Single by Jagged Edge

from the album J.E. Heartbreak
- Released: April 11, 2000
- Length: 4:23
- Label: So So Def; Columbia;
- Songwriters: Brian Casey; Brandon Casey; Jermaine Mauldin; Bryan-Michael Cox;
- Producers: Jermaine Dupri; Bryan-Michael Cox;

Jagged Edge singles chronology
| "He Can't Love U" (1999) | "Let's Get Married" (2000) | "Promise" (2000) |

= Let's Get Married (Jagged Edge song) =

2000 single by Jagged Edge

"Let's Get Married" is a song by American R&B group Jagged Edge from their second studio album, J.E. Heartbreak (1999). Released on April 11, 2000, the song spent three weeks atop the US Billboard Hot R&B/Hip-Hop Singles & Tracks chart in 2000 and reached number 11 on the Billboard Hot 100. In 2001, the song was issued in Australia as a double A-side with "Promise" and reached number two on the Australian Singles Chart. The music video features Fredro Starr and Kent Masters-King as the fictional couple deciding on whether they should get married or not.

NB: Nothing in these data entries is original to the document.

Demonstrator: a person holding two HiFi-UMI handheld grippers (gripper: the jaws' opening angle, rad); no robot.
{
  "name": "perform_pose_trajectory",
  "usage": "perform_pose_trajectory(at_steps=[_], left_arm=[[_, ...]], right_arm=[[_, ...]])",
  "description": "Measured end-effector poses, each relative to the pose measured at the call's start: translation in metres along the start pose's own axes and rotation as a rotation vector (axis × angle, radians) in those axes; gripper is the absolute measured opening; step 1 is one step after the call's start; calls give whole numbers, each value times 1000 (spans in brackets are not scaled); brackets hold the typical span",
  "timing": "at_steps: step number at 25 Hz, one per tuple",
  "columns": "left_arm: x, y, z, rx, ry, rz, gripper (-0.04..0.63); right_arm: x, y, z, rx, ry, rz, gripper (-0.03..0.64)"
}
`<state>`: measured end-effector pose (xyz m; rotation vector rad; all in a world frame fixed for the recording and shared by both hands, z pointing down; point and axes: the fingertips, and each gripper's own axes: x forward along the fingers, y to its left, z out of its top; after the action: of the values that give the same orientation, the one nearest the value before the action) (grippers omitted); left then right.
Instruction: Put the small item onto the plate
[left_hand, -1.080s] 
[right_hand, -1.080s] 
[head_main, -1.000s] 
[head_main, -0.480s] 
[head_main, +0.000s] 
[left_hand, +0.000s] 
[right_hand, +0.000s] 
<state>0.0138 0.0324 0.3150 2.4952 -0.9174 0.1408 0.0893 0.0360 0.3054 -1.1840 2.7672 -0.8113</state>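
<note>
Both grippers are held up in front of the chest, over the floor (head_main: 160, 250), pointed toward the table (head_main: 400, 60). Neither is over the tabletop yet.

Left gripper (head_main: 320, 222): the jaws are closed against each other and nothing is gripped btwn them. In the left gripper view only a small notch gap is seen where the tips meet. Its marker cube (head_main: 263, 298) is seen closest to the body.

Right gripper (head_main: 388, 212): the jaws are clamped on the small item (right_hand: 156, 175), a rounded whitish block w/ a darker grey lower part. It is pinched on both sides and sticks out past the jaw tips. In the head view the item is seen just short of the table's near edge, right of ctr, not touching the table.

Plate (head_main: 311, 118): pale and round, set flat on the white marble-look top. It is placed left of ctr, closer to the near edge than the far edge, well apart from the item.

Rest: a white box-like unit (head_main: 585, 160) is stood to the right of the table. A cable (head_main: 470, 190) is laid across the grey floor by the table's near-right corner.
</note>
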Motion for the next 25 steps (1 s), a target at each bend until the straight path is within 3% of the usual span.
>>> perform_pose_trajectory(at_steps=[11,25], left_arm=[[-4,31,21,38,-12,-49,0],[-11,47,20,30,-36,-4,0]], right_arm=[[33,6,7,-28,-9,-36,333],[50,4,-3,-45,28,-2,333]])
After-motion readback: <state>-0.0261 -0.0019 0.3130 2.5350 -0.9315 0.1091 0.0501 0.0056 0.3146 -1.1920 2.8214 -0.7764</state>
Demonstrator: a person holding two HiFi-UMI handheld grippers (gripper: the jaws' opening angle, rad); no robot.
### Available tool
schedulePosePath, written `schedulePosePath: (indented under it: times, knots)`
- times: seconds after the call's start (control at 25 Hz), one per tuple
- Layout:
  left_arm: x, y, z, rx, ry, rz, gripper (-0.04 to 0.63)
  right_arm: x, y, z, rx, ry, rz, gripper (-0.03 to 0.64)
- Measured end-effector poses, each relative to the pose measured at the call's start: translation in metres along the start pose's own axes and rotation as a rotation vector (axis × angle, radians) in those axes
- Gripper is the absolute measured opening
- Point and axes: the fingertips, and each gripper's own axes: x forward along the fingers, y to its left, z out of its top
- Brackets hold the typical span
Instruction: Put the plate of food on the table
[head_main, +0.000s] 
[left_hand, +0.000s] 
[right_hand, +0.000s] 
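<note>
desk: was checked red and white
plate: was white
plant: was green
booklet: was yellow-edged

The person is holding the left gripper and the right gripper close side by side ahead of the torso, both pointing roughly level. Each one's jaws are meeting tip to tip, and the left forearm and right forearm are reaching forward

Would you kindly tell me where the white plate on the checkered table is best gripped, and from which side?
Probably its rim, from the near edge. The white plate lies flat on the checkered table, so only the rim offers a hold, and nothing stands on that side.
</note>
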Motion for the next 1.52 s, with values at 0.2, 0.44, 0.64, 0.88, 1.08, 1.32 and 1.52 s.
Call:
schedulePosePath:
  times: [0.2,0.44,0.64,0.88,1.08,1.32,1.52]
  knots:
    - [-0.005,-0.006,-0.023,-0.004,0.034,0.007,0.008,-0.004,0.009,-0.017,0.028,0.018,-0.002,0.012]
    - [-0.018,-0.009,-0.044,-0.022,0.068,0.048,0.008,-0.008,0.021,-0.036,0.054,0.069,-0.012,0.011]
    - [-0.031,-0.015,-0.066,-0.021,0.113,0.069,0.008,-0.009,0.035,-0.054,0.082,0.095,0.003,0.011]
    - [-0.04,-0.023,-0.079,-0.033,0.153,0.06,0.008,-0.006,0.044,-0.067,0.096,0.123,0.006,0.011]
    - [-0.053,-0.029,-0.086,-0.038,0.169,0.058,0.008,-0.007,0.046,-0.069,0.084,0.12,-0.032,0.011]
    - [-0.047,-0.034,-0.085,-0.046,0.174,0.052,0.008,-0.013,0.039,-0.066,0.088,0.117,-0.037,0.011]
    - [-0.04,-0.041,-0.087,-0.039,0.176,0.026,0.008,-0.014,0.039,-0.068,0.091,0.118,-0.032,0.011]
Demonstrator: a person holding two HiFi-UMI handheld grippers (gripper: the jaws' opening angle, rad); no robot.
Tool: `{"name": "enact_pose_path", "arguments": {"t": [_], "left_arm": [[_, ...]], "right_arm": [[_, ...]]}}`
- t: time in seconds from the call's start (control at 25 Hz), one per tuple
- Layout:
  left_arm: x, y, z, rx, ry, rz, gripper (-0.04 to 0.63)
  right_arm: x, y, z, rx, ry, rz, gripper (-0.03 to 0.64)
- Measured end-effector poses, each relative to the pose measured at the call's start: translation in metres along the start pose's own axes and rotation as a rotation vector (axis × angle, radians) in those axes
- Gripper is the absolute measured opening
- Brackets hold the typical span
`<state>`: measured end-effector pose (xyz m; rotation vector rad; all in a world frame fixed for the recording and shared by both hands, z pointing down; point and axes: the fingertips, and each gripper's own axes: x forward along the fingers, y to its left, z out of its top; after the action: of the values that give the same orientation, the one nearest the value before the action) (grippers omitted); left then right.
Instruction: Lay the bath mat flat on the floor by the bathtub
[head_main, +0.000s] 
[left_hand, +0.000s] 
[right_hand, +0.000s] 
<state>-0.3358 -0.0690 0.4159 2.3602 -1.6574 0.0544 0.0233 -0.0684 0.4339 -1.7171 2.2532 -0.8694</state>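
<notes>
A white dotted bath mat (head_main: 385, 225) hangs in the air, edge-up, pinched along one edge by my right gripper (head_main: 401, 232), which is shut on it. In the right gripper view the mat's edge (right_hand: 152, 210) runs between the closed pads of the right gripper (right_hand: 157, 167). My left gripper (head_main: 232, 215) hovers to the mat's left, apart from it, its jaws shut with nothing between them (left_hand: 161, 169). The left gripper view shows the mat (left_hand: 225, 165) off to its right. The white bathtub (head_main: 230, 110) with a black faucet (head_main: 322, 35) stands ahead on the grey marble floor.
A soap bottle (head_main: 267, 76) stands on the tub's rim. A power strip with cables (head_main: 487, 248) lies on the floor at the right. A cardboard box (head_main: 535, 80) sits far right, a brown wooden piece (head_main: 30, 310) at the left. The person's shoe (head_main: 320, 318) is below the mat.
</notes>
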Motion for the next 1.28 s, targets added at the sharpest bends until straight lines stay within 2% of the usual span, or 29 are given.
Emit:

The song's official remix features DJ Run of Run-D.M.C. and samples the group's debut single "It's Like That". The official video for the remix was directed by Tim Story and Bryan Barber. The group performed the single at the kayfabe wedding of Theodore Long and Kristal Marshall on the September 21, 2007, episode of WWE Friday Night SmackDown. Another "Reception" remix was produced by Kanye West and samples Hall & Oates' song "Grounds for Separation".

==Track listings==
US maxi-CD single
1. "Let's Get Married" (album version) – 4:23
2. "Let's Get Married" (Reception remix) – 3:50
3. "Let's Get Married" (Remarqable remix featuring Run) – 4:09
4. "Let's Get Married" (Metromix radio remix) – 3:31
5. "Let's Get Married" (Metromix club remix) – 7:38
6. "Let's Get Married" (Metromix dub) – 7:38

European CD single
1. "Let's Get Married" (album version) – 4:23
2. "Let's Get Married" (Remarqable remix featuring Run) – 4:09

Australian CD single
1. "Let's Get Married" (Remarqable remix featuring Run)
2. "Promise" (Cool JD remix featuring Loon)
3. "Let's Get Married"
4. "Promise"
5. "Promise" (Speakeasy extended remix)

==Charts==

===Weekly charts===

| Chart (2000–2001) | Peak position |
|---|---|
| Australia (ARIA) with "Promise" | 2 |
| Australian Urban (ARIA) | 1 |
| Canada (Nielsen SoundScan) | 10 |
| Germany (GfK) | 61 |
| US Billboard Hot 100 | 11 |
| US Dance Singles Sales (Billboard) | 1 |
| US Hot R&B/Hip-Hop Songs (Billboard) | 1 |
| US Rhythmic Airplay (Billboard) | 16 |

===Year-end-charts===

| Chart (2000) | Position |
|---|---|
| US Billboard Hot 100 | 46 |
| US Hot R&B/Hip-Hop Singles & Tracks (Billboard) | 1 |
| US Maxi-Singles Sales (Billboard) | 5 |
| US Rhythmic Top 40 (Billboard) | 44 |

| Chart (2001) | Position |
|---|---|
| Australia (ARIA) | 19 |
| Australian Urban (ARIA) | 8 |
| Canada (Nielsen SoundScan) | 39 |

==Certifications==

Certifications for "Let's Get Married"
| Region | Certification | Certified units/sales |
| Australia (ARIA) for remix version | 2× Platinum | 140,000^{^} |
| Denmark (IFPI Danmark) | Gold | 4,000^{^} |
| New Zealand (RMNZ) | Gold | 15,000^{‡} |
| United Kingdom (BPI) for remix version | Silver | 200,000^{‡} |
^{^} Shipments figures based on certification alone. ^{‡} Sales+streaming figures based on certification alone.